Nesse momento eu pude compreender melhor como um sentimento verdadeiro machuca as pessoas. Ele a amava de verdade. Ela também o amava. No passado foram amantes incondicionais. Sem cobranças e sem promessas. Simplesmente se amaram. Por isso mesmo se separam sem despedidas. E de repente se reencontram em situações completamente diversas. Ela, livre leve e solta querendo amar que é o que ela sabe fazer e faz bem. Ele encontra nela a companhia que tanto lhe deu felicidade no passado, mas agora não se sente em condições de acompanhá-la. Preso por amor e por compaixão. Despedaçado na sua condição masculina e com a cabeça mais lúcida do que nunca. Vive um grande pesadelo.

Ver Alfredo naquele estado me fez refletir sobre a fragilidade humana. Somos tudo e nada ao mesmo tempo. Essa ambivalência me balança toda a vez que encontro alguém numa encruzilhada como essa. A minha ajuda ao Alfredo, nesse momento, se resume a ouvi-lo e acompanhá-lo, pois não me surge nenhum apanágio, intelectual ou filosófico, que possa servir de alento às suas questões. Fiquei ali um bom par de tempos a escutá-lo.

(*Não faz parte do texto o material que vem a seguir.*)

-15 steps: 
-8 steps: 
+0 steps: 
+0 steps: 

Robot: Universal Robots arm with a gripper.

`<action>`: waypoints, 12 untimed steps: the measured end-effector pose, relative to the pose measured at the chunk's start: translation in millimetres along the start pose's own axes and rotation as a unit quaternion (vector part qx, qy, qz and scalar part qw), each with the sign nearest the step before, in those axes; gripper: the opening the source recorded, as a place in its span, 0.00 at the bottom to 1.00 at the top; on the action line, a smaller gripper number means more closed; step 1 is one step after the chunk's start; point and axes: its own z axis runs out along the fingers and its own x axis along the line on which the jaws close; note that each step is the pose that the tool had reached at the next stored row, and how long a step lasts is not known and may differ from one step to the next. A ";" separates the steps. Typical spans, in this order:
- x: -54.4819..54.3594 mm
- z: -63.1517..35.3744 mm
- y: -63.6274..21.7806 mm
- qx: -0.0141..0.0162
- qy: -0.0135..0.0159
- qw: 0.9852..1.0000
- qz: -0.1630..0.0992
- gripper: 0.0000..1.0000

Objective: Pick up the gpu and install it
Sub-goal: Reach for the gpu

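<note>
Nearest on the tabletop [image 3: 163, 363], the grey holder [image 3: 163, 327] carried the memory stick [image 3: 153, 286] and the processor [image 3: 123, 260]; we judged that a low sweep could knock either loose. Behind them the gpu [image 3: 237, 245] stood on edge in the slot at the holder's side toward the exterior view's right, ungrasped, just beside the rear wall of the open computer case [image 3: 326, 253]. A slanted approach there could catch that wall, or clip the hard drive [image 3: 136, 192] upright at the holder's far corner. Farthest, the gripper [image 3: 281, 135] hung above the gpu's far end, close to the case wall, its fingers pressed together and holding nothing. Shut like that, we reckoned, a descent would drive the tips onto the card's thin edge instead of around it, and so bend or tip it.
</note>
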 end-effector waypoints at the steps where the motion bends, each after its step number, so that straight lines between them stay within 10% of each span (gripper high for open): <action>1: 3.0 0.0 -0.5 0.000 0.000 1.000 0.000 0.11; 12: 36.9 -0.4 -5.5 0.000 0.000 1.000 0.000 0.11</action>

O desejo de ajudar o amigo pode levar o terapeuta mais experiente a acreditar que seria possível emprestar a sua escuta ao menor conflito que possa aparecer e fazer dessa escuta um trabalho terapêutico, mesmo quando não somos procurados para isso. Respeitar a individualidade é uma regra tão fundamental quanto à da escuta. Por isso propus que nos encontrássemos em meu consultório, pelo menos uma vez, para que eu pudesse indicar-lhe um colega para análise se assim ele desejasse. Ele prometeu ir.

3 comentários:

Luis Fernando Scozzafave de Souza Pinto disse...

OTIMO TEXTO E BELA SITUAÇÃO ROGERIO!!
UM ABRAÇO

Rodrigo disse...

O texto me lembra algums passagens do mal estar na cibilização onde Freud fala da angústia de sermos cientes de nossa finitude.

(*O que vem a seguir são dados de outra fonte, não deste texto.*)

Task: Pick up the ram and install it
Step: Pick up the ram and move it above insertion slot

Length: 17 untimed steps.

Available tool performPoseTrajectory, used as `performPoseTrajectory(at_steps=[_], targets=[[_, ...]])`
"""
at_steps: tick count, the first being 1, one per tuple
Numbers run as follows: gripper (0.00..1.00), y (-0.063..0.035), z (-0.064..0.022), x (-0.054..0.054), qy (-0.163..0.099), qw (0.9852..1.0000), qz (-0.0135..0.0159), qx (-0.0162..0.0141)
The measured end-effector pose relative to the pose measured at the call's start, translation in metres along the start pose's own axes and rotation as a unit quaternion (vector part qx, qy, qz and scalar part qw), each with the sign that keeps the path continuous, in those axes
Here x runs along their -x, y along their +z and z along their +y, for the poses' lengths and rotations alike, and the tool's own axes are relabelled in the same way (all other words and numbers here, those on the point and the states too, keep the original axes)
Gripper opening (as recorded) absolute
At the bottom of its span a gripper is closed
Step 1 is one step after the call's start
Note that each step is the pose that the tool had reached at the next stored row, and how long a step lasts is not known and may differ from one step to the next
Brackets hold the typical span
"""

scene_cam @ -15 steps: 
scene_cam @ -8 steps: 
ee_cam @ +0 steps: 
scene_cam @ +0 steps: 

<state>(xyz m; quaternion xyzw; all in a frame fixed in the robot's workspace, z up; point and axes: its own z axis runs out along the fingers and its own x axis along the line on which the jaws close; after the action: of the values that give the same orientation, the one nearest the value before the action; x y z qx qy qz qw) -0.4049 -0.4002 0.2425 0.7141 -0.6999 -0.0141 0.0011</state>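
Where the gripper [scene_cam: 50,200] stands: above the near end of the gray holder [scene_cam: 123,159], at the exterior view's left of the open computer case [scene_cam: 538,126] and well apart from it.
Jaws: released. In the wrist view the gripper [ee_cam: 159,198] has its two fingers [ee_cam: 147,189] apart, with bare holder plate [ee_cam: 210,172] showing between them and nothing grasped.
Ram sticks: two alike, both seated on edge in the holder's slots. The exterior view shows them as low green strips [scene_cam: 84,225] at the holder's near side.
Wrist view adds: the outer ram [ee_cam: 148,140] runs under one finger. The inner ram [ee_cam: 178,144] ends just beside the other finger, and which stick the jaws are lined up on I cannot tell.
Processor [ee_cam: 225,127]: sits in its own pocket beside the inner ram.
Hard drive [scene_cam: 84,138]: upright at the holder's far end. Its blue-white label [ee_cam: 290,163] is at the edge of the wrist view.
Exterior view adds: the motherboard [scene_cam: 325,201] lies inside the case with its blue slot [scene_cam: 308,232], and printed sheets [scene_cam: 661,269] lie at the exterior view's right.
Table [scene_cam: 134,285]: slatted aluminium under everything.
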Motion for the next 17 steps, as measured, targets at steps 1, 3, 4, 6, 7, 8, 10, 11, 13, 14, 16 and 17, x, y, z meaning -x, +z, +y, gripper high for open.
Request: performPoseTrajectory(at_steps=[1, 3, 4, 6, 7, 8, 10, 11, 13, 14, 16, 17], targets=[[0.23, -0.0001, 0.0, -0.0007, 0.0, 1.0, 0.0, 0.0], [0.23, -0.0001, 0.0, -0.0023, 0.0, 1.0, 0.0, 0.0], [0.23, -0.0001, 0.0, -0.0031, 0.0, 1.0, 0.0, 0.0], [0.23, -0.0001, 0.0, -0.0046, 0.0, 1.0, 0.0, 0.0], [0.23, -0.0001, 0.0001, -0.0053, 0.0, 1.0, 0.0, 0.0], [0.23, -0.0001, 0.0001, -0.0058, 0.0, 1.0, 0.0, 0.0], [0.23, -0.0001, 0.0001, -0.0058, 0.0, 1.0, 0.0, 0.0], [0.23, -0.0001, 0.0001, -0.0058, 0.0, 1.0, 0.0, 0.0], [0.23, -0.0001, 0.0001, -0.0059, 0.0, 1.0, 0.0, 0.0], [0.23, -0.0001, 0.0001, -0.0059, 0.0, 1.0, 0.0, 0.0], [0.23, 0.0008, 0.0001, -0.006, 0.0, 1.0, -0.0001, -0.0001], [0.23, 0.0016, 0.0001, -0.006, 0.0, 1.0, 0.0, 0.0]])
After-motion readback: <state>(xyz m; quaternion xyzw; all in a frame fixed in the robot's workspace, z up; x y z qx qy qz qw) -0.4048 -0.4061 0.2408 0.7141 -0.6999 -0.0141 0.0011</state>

A situação do teu amigo também me comove, não através de lágrimas, mas de reflexão. Talvez seja empatia, talvez não.

Mas me fez lembrar de quando perdi parte de minha audição, naquele momento me dei conta de que viveria coisas irreparáveis, porém mal sabia eu que as vivências psíquicas me marcariam de forma muito mais significativa do que os pequenos danos físicos.

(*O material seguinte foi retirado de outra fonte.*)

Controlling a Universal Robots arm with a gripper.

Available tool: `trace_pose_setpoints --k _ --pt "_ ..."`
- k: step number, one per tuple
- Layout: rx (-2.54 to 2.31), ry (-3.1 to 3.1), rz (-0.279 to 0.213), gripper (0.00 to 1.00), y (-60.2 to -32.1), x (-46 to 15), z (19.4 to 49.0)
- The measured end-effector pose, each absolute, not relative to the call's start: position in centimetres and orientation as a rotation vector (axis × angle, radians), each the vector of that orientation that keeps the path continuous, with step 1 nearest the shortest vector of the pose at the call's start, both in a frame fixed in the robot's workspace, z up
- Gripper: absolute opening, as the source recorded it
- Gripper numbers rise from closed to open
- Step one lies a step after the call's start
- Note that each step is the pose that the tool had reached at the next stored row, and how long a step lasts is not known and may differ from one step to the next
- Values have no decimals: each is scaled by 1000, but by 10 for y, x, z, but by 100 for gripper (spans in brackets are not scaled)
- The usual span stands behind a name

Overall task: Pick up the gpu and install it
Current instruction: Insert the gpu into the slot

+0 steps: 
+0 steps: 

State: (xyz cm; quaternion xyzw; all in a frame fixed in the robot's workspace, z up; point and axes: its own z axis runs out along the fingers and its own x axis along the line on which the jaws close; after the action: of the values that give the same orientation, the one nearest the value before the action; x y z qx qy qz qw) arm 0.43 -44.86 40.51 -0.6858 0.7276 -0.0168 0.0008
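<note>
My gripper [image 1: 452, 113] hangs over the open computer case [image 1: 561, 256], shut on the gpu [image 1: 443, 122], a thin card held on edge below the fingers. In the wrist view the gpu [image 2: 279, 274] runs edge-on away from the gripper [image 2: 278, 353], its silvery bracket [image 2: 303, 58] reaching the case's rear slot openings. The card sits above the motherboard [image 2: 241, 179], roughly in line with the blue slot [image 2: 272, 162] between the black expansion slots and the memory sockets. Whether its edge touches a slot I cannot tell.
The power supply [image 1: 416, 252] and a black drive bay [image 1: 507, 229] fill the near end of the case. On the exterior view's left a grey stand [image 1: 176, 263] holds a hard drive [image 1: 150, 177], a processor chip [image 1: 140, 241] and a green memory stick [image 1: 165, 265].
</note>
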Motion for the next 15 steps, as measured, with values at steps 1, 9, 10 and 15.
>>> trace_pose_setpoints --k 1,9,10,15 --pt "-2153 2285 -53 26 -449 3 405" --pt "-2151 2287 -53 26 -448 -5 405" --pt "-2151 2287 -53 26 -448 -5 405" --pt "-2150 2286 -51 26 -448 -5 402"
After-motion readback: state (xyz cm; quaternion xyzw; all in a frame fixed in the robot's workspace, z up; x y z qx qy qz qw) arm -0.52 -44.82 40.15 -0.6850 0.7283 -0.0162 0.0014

Um abraço, e parabéns pelo texto.

Rodrigo.

Rogério Silva disse...

Luiz Fernando
Não sei se podemos chamar de bela uma situação que gera tanto sofrimento e dor. Contudo acredito que a psicanálise pode ajudar quando é solicitada para esse fim.

Rodrigo
sem dúvida as vivências psíquicas marcam signifivamente quando estamos diante do imponderável.